▶ TASK OBJECTIVE: Your copy should contain exactly the lines from the start of the listing through the line that holds "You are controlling", and no pictures.
BEGIN
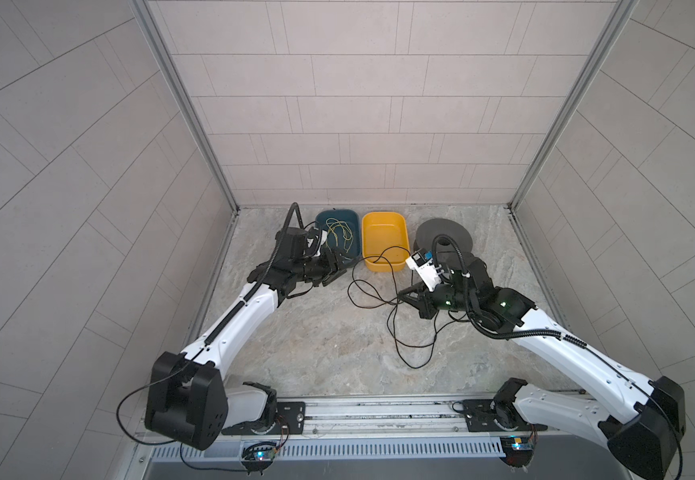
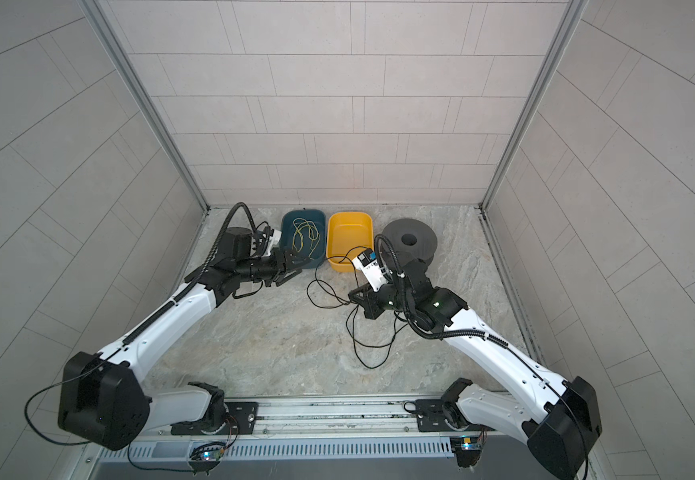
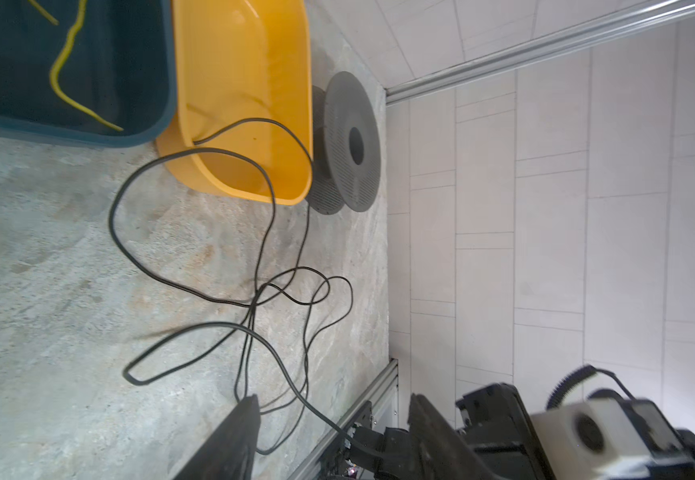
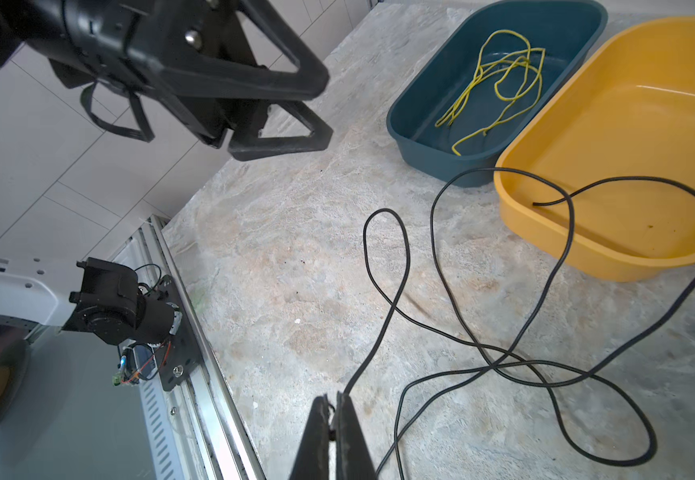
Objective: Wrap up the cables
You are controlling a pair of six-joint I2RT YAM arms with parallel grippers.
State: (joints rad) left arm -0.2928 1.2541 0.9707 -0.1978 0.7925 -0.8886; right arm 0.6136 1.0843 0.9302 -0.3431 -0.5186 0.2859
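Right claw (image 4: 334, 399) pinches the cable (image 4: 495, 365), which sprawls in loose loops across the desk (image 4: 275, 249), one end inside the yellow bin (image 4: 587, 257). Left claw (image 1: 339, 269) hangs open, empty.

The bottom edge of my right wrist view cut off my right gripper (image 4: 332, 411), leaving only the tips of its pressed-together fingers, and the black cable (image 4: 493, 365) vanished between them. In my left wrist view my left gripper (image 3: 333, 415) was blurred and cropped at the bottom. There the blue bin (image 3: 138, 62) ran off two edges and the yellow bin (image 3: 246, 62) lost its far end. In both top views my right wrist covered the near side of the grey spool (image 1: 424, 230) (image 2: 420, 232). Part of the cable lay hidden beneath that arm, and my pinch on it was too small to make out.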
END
▶ FINAL ANSWER:
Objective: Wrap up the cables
You are controlling a pair of six-joint I2RT YAM arms with parallel grippers.

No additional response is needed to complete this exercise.